> _Brief_
Please show each line of the listing where "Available" is present.

↓↓↓

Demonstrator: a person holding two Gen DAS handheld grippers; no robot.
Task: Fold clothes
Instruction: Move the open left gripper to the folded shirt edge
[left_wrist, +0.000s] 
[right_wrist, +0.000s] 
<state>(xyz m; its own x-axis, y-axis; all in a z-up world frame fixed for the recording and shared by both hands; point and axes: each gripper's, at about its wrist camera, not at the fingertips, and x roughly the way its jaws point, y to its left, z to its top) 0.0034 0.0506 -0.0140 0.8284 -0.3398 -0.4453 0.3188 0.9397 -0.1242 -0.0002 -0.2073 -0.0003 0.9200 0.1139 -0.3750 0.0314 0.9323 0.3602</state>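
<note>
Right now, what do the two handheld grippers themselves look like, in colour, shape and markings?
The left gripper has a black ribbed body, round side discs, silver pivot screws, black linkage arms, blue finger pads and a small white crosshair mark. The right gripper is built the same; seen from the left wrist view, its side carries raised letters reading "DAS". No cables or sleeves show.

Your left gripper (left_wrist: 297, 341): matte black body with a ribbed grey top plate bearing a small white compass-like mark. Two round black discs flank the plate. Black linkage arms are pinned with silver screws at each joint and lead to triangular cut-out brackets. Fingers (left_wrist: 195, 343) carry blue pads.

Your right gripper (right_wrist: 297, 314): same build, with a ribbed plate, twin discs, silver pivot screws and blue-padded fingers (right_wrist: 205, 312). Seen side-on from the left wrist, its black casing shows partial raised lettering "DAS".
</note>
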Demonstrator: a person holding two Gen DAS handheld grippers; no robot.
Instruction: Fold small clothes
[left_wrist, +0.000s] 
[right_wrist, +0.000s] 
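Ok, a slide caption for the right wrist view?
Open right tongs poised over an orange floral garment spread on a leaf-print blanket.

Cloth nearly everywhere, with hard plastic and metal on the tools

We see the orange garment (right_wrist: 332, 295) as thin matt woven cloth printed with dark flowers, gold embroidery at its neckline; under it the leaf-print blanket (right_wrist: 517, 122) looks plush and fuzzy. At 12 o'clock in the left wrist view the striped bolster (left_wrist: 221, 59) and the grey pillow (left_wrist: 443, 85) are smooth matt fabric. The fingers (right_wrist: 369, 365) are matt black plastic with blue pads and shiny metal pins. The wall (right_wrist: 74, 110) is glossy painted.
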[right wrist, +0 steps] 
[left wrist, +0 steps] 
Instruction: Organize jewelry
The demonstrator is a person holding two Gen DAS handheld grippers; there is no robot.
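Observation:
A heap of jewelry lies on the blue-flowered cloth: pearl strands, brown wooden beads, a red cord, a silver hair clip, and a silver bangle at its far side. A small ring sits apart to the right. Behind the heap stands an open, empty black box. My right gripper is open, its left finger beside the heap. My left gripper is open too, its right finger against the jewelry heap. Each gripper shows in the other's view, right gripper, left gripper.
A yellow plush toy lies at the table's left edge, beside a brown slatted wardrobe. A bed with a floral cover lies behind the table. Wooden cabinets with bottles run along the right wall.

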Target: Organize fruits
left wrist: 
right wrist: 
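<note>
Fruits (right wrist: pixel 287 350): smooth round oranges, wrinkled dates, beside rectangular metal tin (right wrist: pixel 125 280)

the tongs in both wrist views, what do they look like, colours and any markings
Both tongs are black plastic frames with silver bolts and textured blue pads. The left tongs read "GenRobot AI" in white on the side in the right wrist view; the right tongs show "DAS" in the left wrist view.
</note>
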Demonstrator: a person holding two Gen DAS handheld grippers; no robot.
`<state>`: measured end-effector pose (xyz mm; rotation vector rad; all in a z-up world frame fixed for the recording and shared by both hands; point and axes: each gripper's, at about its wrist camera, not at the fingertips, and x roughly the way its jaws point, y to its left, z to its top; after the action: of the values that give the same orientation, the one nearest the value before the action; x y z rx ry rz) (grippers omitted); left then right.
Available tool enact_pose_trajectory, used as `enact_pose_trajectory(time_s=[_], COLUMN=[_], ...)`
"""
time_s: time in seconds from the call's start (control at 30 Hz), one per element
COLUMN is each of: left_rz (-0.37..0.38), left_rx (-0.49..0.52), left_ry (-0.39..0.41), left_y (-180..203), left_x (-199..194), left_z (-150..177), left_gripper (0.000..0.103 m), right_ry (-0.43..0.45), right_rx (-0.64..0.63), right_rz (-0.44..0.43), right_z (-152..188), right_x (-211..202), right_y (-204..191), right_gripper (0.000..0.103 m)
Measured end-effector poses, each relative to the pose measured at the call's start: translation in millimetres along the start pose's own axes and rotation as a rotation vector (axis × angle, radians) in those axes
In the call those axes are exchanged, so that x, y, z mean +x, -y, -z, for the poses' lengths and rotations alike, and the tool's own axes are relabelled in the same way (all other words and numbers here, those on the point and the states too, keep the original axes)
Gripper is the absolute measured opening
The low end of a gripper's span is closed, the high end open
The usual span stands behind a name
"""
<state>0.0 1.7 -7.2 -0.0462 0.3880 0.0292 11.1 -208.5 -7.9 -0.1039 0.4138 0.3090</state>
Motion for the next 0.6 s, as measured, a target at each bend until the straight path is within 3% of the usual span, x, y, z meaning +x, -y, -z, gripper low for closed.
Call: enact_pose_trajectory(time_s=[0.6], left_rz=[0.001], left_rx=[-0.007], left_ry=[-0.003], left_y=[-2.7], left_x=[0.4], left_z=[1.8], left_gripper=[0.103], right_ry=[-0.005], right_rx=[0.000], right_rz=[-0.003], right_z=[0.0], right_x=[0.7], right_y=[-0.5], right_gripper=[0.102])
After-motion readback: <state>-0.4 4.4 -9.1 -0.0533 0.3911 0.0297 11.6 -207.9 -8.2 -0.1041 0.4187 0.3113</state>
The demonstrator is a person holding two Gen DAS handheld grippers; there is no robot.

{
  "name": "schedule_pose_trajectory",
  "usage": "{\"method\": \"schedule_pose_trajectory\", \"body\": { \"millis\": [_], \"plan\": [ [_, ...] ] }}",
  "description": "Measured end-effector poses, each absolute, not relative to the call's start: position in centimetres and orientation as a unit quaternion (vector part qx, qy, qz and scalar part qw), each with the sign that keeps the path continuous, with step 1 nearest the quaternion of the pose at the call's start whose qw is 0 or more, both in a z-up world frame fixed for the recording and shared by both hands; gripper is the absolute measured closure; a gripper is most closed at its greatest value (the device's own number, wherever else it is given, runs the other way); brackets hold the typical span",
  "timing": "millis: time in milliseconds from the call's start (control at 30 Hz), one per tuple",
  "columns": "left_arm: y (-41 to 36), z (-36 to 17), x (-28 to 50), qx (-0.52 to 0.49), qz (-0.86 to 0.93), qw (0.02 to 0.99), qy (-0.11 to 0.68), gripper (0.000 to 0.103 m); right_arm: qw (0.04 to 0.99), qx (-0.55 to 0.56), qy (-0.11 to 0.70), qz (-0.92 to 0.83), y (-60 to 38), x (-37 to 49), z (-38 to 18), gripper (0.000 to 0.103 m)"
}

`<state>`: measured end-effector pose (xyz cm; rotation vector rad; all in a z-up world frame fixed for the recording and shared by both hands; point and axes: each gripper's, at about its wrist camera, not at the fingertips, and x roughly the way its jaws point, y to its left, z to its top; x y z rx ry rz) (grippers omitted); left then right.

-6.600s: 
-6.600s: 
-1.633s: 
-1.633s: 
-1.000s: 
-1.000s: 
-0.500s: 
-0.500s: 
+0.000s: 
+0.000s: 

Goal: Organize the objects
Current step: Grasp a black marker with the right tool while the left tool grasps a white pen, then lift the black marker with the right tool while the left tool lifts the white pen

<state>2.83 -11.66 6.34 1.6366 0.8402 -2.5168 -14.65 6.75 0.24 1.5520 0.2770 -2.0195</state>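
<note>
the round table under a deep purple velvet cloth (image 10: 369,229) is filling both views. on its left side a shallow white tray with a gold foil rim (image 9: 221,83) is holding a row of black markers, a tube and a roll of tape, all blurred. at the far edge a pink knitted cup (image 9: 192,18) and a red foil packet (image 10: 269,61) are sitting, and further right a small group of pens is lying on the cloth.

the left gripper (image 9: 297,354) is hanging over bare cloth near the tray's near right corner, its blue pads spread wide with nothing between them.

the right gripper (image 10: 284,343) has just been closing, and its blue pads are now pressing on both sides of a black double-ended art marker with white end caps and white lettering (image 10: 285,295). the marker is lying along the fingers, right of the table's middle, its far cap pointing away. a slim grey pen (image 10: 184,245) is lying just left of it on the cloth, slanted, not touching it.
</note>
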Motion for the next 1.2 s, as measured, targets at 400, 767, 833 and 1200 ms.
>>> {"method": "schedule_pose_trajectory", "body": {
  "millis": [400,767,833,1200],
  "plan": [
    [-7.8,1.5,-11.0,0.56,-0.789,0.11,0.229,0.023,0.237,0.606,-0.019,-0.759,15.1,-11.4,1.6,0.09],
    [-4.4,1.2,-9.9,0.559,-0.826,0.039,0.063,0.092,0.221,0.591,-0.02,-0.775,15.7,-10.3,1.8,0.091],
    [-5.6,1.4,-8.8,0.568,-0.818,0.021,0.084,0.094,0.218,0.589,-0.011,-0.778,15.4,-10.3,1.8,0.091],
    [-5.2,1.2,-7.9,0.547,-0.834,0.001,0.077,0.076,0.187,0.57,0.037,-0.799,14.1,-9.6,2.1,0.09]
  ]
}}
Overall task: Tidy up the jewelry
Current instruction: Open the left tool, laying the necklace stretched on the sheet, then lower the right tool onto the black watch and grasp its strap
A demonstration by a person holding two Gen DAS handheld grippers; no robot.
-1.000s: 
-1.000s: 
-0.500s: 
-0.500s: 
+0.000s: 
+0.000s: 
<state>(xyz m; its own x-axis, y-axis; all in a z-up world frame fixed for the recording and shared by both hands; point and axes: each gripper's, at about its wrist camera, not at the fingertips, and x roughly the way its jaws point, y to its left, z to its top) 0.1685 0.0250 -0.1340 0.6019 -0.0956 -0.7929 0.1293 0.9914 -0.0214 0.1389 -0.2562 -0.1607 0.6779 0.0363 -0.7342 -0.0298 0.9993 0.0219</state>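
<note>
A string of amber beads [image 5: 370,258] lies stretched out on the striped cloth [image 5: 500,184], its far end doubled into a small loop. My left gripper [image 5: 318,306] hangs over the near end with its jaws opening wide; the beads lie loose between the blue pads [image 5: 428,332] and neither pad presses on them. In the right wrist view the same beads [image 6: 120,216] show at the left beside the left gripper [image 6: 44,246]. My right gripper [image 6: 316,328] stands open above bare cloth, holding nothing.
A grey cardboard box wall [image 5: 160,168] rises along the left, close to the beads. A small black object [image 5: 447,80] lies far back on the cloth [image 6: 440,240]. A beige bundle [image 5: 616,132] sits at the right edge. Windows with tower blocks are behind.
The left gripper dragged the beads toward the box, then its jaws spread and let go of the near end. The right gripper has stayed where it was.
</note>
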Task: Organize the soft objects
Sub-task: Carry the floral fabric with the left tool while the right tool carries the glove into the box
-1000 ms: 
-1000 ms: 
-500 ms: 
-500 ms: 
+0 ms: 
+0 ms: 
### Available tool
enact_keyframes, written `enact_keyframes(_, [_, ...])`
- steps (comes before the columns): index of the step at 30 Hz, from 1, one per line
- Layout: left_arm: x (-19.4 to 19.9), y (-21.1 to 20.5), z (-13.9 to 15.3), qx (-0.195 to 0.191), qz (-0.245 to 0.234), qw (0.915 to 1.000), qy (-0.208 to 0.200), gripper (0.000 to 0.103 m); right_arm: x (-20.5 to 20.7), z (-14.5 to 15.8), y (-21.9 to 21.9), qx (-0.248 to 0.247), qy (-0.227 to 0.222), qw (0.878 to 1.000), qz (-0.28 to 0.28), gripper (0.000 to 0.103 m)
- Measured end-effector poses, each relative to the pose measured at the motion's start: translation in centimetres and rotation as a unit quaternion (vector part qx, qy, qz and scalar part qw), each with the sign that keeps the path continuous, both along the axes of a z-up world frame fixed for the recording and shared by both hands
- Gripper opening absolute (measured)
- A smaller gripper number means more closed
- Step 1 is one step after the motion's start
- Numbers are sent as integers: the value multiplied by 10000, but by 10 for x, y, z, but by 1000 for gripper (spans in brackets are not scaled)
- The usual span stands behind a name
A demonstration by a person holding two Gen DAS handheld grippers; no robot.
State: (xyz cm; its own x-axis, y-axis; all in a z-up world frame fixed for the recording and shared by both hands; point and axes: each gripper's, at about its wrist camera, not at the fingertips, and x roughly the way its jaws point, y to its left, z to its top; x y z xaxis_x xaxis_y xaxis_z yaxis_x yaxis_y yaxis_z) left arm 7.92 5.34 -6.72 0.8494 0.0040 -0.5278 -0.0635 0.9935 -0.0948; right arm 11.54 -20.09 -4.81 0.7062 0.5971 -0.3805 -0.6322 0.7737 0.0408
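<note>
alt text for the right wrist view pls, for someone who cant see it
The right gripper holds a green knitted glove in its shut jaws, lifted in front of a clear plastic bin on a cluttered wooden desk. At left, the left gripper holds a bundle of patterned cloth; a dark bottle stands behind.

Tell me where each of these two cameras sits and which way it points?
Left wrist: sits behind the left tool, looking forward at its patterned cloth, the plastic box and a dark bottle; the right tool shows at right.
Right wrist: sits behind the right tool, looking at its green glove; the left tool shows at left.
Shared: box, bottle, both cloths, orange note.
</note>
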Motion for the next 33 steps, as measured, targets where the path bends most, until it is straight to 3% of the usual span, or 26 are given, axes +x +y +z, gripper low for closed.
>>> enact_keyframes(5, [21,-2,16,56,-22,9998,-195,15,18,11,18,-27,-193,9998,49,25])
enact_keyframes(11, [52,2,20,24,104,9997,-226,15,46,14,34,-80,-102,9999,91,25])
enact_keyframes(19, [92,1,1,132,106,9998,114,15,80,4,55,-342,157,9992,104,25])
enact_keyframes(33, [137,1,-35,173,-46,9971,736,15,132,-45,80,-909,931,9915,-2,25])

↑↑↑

> _Response area_
Available tool enact_pose_trajectory, used as `enact_pose_trajectory(time_s=[_], COLUMN=[_], ...)`
### Available tool

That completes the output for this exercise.